Kristen Hersh - "Whole Heap Of Little Horses."  Kristen Hersh's take on "All The Pretty Little Horses."

Kronos Quartet, Dawn Upshaw, and Luciana Souza - "Tenebrae: Second Movement."  Lovely free track from eMusic.  I'm ashamed that this is the only Kronos Quartet I have in my collection.

KRS-ONE - "Uh Oh." A beatbox-driven track from KRS-One's first solo album.

Kurtis Blow - Kurtis Blow (1980).  The man kicks it old-school.  I just learned something: Kurtis Blow wrote his own Wikipedia page.  More power to the man.  This album is best when he's rapping.  Worst when he's singing.  But still, it should be said that an old-school rapper taking on soul music and a Bachman-Turner Overdrive cover is brave enough to forgive.

Kyuss - Desert Rock (homemade comp, 1991-1996).  I'm not a big fan of Josh Homme.  This is okay stuff, but not the revelatory stoner rock I was led to expect.

And that's the end of the Ks.  Onward!

L. Subramaniam - Global Fusion (1999).  Album from the noted Indian violinist.  I don't hate this, which makes it several steps above most worldbeat fusion things.  In fact, it's actually pretty good for the most part.

Ladyhawk - Shots (2008).  Canadian indie-rock that sounds a lot like an amped-up version of their Jagjaguwar labelmates Okkervil River.
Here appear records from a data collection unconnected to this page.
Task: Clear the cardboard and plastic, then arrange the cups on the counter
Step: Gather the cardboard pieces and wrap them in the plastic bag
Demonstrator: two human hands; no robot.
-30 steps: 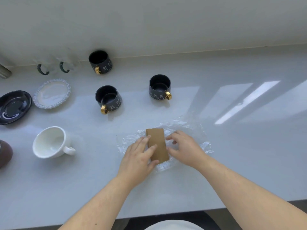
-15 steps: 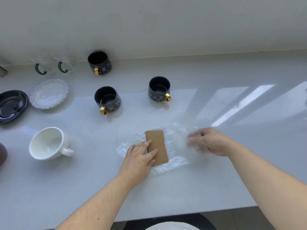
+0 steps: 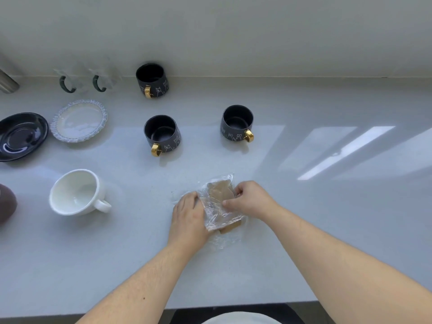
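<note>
The right hand (image 3: 251, 199) was seen closed on a fold of the clear plastic (image 3: 216, 206), thumb and fingertips pinching the film over the top of the cardboard (image 3: 221, 191). The left hand (image 3: 188, 212) was laid flat with fingers together against the left edge of the bundle, pressing film down to the worktop (image 3: 304, 230); nothing was gripped by it so far as could be told. The cardboard lay directly between the two hands, its long axis running away from the person with a slight lean, its near end showing bare below the film. The bundle was touched by both hands, so neither could be called nearer; a lift was judged to turn on the right hand's pinch, with the left placed to scoop from the side. A loose skirt of film trailed toward the person and might be left behind.

Beyond the hands, three dark cups with gold handles stood upright and empty: one (image 3: 162, 134) ahead to the left, one (image 3: 237, 123) ahead, one (image 3: 152, 80) at the wall. A white cup (image 3: 76, 191) lay tilted to the left, nothing in it. A clear saucer (image 3: 78, 121) and a dark saucer (image 3: 21, 135) sat farther left, both bare. The cups were judged not yet arranged.
</note>
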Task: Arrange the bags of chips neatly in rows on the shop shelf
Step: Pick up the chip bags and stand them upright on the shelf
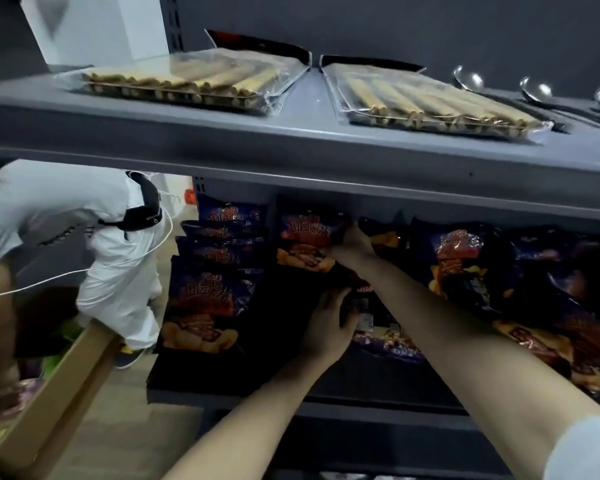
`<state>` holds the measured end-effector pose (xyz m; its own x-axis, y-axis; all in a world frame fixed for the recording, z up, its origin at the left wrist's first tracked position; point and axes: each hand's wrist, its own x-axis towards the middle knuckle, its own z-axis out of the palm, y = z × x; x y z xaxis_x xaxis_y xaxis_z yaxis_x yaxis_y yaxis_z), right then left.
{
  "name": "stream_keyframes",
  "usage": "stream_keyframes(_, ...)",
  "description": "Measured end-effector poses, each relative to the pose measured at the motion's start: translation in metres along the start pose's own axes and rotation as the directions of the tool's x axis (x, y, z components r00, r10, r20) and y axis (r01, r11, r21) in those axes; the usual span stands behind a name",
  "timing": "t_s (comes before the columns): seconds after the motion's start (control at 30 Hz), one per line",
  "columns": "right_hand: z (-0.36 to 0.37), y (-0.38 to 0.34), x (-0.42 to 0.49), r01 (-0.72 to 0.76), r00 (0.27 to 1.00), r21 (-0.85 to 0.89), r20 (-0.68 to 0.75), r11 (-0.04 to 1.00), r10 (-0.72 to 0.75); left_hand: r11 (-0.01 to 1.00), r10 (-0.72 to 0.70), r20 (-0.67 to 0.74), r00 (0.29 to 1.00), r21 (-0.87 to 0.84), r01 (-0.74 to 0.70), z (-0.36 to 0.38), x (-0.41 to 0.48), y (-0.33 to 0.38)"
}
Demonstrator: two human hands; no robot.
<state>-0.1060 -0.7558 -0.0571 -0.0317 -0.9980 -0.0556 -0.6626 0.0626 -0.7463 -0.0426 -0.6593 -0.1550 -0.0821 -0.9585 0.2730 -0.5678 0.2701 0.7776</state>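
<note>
On the shelf (257,368): one row (201,299) is standing done; right hand (352,244) is gripping an upright bag (305,237); left hand (326,323) is reaching low, grip unclear; heap (465,265) is lying unsorted.

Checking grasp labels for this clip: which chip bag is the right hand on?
The lone upright bag in the middle: the right hand holds its edge. The left row stands untouched; the right heap lies loose.
</note>
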Motion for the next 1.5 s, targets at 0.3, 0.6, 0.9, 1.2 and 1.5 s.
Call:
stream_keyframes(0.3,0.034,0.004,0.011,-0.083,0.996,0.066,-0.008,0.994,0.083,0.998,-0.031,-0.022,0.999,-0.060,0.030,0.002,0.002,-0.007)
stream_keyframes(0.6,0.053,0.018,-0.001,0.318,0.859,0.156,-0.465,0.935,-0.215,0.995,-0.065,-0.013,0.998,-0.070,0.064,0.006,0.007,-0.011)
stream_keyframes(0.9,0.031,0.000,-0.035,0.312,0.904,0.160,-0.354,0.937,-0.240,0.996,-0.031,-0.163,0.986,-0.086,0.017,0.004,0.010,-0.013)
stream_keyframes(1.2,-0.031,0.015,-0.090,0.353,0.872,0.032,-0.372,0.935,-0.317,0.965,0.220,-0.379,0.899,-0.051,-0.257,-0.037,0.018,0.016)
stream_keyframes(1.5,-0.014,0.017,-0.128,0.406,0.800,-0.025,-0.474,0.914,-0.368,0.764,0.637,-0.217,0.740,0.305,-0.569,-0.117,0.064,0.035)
Lair of the Minotaur - War Metal Battle Master (2008).  Is there a more metal album name than War Metal Battle Master?  In fact, is there a more metal band?  I mean, ignore the infinite subgenres here for a minute.  Lair of the Minotaur seem to touch on many of the core elements of metal without ever really being trapped in a subgenre.  There's thrash-y parts, sludge-y parts, death metal-y parts, grindcore-y parts, and proggy parts.  Perhaps I'm too much a dilettante to know that there's a subgenre (metalcore metal, maybe?) that works like this.  But I don't care.  Because this is awesome.

3 comments:

adam 9:59 AM, February 19, 2010  

Not sure what's on the homeade Kyuss comp, but for the full Kyuss effect, try Welcome to Sky Valley and follow the booklet. "Instructions: Listen without distraction." A thousand times better than anything Homme did post-Kyuss.

Hayden Childs 11:41 AM, February 19, 2010  

Will do! I've already deleted it from my ipod or I'd give you a complete list, but there's a song or two from each of the studio albums. I don't know what I was expecting. More guitar solos maybe. I got the comp from a friend about a month back and this was the first time I'd really listened to it. Maybe with time it'll grow on me more.

Anonymous 12:38 PM, February 28, 2010  

You're free to come and go or talk like Kurtis Blow.